Anche le azioni tecnologiche hanno registrato perdite: Advantest è scesa dello 0,5%, Tokyo Electron ha perso quasi il 2% e Screen Holdings è scesa di quasi l'1%.

Le azioni di Hong Kong prolungano il rally

Le azioni di Hong Kong hanno continuato a salire, preparando il terreno per la loro serie di vincite settimanali più lunga degli ultimi due anni.

L'indice Hang Seng è salito del 2,24% a 22.303,80, registrando un guadagno del 5,6% per la settimana e il quinto aumento settimanale consecutivo.

L'indice Hang Seng Tech è salito del 3,2%, spinto dall'entusiasmo per le misure di stimolo di Pechino e dalla tendenza DeepSeek, che ha alimentato i guadagni delle azioni tecnologiche cinesi.

I mercati cinesi continentali hanno registrato modesti guadagni, con l'indice CSI 300 in rialzo dello 0,8% e l'indice Shanghai Composite in aumento dello 0,1%.

Tra le principali società tecnologiche cinesi quotate a Hong Kong, come Alibaba, Tencent e Meituan, si sono registrate le maggiori riprese, contribuendo a migliorare ulteriormente il sentiment degli investitori.

Altri mercati regionali

La borsa australiana è in rialzo notevole, estendendo i suoi guadagni a una quarta sessione consecutiva.

L'indice di riferimento S&P/ASX 200 è salito di 41,40 punti, pari allo 0,49%, a 8.581,40, appena sotto il suo massimo storico di 8.615,20 raggiunto all'inizio della giornata.

Venerdì il Kospi sudcoreano sembrava destinato a proseguire i guadagni per la quarta sessione consecutiva.
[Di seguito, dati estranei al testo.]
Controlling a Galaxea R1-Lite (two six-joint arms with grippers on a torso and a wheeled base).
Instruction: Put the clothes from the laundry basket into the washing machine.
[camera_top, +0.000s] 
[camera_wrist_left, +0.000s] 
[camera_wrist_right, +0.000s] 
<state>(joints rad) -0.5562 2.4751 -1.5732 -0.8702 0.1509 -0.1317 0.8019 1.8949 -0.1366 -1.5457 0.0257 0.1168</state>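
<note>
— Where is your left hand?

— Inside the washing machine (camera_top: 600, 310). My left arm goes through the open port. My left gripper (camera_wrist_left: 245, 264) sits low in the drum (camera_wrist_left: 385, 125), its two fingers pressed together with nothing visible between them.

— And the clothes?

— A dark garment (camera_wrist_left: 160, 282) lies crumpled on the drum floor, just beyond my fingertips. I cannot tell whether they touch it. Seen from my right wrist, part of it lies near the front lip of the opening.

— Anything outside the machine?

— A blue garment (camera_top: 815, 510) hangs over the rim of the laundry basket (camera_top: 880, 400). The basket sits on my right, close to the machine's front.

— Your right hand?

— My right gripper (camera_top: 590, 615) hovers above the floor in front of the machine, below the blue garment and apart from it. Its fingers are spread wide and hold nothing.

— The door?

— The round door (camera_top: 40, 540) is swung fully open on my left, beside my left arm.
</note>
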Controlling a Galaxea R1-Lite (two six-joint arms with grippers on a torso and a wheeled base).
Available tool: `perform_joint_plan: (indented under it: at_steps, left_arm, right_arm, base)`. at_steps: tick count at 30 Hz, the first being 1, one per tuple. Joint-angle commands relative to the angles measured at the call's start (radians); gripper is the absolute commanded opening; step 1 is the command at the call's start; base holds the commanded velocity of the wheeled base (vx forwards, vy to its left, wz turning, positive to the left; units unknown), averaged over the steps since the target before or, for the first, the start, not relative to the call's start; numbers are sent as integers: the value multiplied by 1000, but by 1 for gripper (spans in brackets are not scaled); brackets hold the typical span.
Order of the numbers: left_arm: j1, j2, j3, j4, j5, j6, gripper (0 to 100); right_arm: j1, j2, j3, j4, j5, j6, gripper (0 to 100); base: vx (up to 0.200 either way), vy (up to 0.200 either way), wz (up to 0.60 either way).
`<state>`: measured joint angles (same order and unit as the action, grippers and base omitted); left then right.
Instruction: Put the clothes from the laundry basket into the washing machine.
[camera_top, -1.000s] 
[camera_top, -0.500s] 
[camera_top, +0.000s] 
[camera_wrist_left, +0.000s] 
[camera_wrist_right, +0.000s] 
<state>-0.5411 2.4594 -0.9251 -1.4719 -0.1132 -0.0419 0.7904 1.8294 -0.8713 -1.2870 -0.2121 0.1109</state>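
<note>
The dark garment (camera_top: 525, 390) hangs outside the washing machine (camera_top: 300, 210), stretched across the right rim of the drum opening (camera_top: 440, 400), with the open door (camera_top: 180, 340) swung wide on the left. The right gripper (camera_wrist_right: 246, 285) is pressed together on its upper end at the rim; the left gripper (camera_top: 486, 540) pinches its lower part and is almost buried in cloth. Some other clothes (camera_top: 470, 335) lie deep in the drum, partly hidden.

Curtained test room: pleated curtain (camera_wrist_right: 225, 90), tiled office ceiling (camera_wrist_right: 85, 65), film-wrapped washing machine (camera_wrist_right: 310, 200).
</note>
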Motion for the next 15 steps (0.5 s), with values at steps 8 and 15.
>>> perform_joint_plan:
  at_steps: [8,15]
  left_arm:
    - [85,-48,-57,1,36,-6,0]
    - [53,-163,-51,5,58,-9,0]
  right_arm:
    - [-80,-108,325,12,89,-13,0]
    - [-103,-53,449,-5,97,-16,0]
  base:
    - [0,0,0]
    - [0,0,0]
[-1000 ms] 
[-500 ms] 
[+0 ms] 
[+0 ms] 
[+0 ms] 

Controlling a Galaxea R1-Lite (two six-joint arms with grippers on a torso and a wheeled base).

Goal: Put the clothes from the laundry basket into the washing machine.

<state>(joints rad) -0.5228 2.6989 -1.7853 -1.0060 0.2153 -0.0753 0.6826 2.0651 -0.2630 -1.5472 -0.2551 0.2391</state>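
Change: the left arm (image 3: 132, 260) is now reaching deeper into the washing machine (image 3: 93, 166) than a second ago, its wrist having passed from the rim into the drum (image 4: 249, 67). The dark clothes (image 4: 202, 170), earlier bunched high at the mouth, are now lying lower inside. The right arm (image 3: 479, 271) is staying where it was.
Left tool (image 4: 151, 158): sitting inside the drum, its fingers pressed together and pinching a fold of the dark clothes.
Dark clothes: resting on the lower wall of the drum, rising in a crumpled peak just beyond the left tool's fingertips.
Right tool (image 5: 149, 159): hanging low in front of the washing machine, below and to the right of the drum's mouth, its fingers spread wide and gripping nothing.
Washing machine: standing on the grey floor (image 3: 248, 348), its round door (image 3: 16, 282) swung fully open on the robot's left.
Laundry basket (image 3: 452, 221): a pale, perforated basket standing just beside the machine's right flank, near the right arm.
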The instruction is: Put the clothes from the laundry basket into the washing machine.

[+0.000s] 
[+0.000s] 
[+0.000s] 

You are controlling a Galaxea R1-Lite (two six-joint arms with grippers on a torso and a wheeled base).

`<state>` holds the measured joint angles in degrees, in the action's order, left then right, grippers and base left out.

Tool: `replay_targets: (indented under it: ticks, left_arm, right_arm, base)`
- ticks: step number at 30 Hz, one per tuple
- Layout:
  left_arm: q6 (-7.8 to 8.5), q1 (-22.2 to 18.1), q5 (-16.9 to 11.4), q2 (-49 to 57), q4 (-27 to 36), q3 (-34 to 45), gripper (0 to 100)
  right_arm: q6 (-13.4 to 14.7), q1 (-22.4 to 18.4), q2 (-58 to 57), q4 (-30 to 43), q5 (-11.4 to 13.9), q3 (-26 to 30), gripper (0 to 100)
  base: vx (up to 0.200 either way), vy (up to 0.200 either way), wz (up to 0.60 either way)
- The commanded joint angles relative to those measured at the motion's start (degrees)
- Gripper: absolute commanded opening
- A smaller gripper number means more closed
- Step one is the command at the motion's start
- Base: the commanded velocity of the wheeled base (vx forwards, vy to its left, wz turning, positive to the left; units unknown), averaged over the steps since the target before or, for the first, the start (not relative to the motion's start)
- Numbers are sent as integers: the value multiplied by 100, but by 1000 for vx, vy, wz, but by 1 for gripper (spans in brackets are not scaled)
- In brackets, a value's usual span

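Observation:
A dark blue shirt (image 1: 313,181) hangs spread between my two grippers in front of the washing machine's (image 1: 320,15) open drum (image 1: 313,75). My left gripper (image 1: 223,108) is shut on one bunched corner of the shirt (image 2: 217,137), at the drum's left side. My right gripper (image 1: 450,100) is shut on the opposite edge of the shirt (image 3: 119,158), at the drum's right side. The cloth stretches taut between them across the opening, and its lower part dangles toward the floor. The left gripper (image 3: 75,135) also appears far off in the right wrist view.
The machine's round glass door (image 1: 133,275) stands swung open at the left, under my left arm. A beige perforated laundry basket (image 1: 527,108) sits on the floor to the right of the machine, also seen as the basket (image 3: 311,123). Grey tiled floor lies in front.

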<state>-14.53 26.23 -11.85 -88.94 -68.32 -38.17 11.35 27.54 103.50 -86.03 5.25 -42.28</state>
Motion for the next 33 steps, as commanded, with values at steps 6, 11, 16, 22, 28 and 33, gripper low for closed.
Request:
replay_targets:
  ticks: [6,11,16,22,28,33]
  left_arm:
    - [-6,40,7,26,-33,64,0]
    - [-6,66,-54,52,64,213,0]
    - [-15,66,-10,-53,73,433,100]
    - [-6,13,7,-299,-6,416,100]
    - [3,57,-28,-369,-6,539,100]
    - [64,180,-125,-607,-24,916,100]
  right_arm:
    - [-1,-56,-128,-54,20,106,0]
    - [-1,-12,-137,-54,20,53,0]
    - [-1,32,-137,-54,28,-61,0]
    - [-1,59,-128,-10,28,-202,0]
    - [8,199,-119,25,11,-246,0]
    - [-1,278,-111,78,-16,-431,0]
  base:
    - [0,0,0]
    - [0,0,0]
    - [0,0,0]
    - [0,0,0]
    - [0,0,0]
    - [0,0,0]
L'indice è salito dello 0,56% e si è attestato a 2.597,63.

Wall Street chiude in rialzo giovedì.

Giovedì le azioni statunitensi hanno registrato un forte rialzo, proseguendo il recupero dalla brusca caduta delle prime ore di mercoledì.

Tutti i principali indici hanno registrato forti guadagni, con il Nasdaq in testa.

Il Nasdaq è salito di 295,69 punti, pari all'1,5%, chiudendo a 19.945,64. L'S&P 500 è salito di 63,10 punti, pari all'1,0%, a 6.115,07, mentre il Dow è salito di 342,87 punti, pari allo 0,8%, chiudendo a 44.711,43.

Il rally di mercato è stato alimentato dalla pubblicazione del rapporto del Dipartimento del Lavoro sull'inflazione dei prezzi alla produzione per il mese di gennaio.

Secondo il rapporto, l'indice dei prezzi alla produzione per la domanda finale è aumentato dello 0,4% a gennaio, dopo un rialzo rivisto dello 0,5% a dicembre.

Le azioni hanno esteso i loro guadagni giovedì dopo che il presidente Donald Trump ha firmato un memorandum che ordina alla sua amministrazione di esaminare i piani per tariffe reciproche sui partner commerciali degli Stati Uniti.

La mossa ha segnalato un cambiamento di rotta verso la risoluzione degli squilibri commerciali, ma non ha comportato l'imposizione di tariffe immediate, il che ha dato sollievo agli operatori di mercato preoccupati per una potenziale guerra commerciale globale.